■ **Instructions to follow**: Please repeat the lines below exactly. Begin with the line containing "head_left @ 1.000" and go on through the line containing "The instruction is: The".

■ **Dataset extract**:
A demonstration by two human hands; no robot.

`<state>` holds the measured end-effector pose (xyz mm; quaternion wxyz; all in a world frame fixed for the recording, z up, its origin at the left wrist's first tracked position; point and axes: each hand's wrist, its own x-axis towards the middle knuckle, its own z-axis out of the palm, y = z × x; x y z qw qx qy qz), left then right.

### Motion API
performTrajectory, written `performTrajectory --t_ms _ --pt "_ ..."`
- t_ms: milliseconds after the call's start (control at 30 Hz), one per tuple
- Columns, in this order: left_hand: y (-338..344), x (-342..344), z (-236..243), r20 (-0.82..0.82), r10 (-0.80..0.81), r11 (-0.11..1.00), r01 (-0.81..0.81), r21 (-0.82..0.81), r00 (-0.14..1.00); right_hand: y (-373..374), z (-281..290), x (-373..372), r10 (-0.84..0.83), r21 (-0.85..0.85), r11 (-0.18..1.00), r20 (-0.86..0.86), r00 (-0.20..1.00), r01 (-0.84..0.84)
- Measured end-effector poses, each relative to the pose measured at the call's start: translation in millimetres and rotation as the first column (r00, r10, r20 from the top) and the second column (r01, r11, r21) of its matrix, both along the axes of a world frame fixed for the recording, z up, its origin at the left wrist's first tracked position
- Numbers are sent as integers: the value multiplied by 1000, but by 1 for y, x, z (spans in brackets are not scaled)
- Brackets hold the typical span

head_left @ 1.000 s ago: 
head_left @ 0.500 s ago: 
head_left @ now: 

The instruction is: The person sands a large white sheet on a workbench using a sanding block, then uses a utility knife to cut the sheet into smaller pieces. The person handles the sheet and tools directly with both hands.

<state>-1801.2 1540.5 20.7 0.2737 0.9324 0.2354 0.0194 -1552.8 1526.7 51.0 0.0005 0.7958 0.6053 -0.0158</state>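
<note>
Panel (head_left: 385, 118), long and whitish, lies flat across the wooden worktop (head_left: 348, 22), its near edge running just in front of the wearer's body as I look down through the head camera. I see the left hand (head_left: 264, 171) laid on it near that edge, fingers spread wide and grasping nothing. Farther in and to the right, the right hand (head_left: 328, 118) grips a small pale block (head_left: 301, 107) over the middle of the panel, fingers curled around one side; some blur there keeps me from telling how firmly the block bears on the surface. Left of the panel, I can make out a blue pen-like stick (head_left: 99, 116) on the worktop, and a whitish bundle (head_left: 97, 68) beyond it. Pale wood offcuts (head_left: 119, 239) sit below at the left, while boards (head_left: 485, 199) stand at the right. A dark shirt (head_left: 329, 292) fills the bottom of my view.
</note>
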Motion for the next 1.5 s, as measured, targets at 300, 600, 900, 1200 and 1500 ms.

■ **Answer space**:
head_left @ 1.000 s ago: 
head_left @ 0.500 s ago: 
head_left @ now: 

The instruction is: The person sands a large white sheet on a workbench using a sanding block, then uses a utility knife to cut the sheet into smaller pieces. The person handles the sheet and tools directly with both hands.

The response above is complete.